* _EXERCISE PROMPT_:
Print the lines that run from the line with "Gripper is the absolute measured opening" to the line with "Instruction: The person", keeping both end lines, exactly as they appear in the entries below, and nothing else.

========

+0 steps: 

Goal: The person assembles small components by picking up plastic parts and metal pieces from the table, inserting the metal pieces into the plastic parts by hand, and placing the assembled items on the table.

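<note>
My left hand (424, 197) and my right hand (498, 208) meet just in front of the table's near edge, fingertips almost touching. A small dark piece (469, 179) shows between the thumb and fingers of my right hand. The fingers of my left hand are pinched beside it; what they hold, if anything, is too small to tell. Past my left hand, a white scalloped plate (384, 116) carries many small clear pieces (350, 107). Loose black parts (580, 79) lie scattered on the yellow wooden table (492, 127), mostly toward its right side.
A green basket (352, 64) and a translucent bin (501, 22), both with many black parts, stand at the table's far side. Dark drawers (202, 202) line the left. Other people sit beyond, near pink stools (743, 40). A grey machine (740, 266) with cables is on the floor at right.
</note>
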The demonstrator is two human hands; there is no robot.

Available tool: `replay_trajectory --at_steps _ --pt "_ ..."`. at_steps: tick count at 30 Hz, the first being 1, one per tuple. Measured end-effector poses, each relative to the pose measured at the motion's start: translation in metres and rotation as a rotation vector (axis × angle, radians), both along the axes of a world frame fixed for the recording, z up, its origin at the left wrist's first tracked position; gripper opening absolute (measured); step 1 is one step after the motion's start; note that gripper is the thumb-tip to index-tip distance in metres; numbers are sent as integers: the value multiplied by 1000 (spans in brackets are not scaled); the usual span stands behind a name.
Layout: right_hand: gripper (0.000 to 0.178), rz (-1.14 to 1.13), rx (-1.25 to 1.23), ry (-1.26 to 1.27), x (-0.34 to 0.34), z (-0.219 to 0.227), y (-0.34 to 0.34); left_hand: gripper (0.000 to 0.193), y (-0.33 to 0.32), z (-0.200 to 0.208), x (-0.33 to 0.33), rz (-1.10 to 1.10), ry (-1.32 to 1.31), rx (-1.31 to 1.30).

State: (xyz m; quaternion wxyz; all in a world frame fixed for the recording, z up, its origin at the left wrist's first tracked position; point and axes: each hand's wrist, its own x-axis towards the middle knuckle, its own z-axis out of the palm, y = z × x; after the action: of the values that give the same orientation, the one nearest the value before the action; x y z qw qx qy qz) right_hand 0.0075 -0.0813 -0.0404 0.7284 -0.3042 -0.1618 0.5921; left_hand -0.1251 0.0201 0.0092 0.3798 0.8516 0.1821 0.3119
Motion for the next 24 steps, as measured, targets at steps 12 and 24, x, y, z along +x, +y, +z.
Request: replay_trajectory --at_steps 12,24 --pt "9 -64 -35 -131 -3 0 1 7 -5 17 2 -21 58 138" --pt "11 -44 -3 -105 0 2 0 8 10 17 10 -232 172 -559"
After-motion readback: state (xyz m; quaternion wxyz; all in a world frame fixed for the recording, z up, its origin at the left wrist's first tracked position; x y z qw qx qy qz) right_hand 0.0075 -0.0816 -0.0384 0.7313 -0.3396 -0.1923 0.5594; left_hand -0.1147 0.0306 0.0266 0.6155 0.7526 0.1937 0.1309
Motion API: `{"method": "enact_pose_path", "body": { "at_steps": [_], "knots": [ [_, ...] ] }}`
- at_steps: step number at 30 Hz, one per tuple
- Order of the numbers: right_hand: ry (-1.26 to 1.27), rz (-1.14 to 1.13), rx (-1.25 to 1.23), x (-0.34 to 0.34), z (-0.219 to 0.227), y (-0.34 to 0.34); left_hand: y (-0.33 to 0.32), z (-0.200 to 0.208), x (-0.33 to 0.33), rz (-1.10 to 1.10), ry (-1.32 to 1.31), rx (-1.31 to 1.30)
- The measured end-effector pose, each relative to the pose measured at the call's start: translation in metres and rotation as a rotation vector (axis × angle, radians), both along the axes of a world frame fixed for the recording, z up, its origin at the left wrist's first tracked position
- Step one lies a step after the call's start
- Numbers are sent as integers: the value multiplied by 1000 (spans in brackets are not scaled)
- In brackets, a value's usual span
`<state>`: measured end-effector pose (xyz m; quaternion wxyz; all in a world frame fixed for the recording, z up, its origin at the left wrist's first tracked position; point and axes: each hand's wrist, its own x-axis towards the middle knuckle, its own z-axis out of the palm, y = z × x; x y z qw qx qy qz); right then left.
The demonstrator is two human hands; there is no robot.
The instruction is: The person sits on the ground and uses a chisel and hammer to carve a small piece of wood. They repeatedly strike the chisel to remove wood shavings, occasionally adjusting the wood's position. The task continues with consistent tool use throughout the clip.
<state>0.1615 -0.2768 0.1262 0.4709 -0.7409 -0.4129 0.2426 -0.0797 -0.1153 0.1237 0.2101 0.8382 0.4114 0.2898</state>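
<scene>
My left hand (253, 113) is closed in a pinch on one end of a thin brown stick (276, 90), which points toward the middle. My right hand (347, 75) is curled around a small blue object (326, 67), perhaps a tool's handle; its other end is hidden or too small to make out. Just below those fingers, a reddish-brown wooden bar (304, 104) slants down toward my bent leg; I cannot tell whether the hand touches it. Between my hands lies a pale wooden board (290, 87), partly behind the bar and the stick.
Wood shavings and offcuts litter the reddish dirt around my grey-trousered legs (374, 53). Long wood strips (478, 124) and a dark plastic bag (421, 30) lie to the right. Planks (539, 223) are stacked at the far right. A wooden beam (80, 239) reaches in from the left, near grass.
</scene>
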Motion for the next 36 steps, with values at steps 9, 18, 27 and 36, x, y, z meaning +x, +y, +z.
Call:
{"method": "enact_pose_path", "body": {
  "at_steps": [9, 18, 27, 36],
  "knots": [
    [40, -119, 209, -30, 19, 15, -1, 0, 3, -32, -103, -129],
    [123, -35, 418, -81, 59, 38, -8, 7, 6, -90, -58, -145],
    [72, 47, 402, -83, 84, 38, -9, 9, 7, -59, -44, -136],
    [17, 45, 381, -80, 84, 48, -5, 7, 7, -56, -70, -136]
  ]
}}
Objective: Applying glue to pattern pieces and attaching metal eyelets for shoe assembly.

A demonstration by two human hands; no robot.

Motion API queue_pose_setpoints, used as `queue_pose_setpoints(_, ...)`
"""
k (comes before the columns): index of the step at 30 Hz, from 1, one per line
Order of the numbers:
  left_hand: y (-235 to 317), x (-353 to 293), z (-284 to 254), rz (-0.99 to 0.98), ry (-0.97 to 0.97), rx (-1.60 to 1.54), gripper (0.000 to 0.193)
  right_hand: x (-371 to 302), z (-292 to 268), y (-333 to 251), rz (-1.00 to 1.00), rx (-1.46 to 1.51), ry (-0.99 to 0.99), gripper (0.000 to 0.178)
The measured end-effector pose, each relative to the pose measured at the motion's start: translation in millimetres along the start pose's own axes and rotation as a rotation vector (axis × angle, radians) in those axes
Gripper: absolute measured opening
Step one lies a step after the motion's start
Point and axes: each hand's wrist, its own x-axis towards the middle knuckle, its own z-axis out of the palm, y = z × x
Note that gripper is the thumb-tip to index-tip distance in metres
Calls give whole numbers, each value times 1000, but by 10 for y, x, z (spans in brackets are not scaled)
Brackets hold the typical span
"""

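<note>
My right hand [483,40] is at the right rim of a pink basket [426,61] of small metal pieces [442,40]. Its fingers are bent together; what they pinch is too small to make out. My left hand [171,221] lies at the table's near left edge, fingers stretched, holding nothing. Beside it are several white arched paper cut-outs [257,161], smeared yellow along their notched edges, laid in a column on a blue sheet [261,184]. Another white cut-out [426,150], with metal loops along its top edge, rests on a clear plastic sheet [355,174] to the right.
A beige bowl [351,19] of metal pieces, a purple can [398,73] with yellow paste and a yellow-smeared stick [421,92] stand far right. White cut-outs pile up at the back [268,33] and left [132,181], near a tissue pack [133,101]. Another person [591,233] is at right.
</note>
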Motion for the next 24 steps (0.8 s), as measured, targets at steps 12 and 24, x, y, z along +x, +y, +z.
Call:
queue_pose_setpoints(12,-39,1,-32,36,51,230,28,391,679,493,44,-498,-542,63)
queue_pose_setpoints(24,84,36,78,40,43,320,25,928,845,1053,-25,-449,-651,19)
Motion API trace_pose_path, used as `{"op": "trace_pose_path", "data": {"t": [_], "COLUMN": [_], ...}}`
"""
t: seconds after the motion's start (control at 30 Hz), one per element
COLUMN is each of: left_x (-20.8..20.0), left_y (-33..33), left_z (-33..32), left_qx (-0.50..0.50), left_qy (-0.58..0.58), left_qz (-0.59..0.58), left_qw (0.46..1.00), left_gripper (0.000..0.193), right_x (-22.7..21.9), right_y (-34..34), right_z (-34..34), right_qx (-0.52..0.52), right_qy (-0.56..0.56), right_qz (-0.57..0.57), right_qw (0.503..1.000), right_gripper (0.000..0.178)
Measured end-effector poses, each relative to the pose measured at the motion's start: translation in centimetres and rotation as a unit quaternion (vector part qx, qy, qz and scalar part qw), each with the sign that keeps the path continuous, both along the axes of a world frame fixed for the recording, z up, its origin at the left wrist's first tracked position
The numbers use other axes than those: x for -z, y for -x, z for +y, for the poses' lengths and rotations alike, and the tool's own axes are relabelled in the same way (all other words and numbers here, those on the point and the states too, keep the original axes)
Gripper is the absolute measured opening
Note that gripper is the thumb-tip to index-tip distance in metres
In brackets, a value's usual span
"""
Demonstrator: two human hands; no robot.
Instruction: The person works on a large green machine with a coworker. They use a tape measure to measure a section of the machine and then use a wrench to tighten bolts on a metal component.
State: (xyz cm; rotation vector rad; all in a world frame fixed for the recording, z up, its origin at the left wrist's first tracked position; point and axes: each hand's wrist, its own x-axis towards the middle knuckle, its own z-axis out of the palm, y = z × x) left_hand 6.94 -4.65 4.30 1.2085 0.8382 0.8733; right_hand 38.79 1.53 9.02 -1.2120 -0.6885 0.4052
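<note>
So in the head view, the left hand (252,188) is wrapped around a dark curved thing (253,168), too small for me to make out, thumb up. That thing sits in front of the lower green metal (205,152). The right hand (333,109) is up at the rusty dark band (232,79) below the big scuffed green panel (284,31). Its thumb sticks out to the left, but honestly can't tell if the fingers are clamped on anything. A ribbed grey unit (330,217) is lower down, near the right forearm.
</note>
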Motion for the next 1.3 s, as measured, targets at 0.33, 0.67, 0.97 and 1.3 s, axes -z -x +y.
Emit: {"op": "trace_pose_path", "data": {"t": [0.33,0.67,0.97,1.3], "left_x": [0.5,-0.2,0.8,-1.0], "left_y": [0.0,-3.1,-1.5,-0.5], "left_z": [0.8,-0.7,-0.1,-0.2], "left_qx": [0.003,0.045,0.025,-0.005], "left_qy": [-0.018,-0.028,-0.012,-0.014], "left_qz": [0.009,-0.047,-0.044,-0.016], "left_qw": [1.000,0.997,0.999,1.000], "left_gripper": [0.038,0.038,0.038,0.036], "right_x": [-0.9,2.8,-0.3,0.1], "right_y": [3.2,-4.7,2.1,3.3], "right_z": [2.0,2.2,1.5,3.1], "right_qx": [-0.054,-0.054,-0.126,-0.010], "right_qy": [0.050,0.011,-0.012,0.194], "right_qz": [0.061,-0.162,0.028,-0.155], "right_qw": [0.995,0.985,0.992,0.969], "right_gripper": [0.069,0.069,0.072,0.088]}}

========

* _SOLUTION TO THIS EXERCISE_:
Gripper is the absolute measured opening
Note that gripper is the thumb-tip to index-tip distance in metres
In brackets, a value's usual span
"""
Demonstrator: two human hands; no robot.
Instruction: The person works on a large green machine with a coworker. They use a tape measure to measure a section of the machine and then use a wrench to tighten bolts on a metal component.

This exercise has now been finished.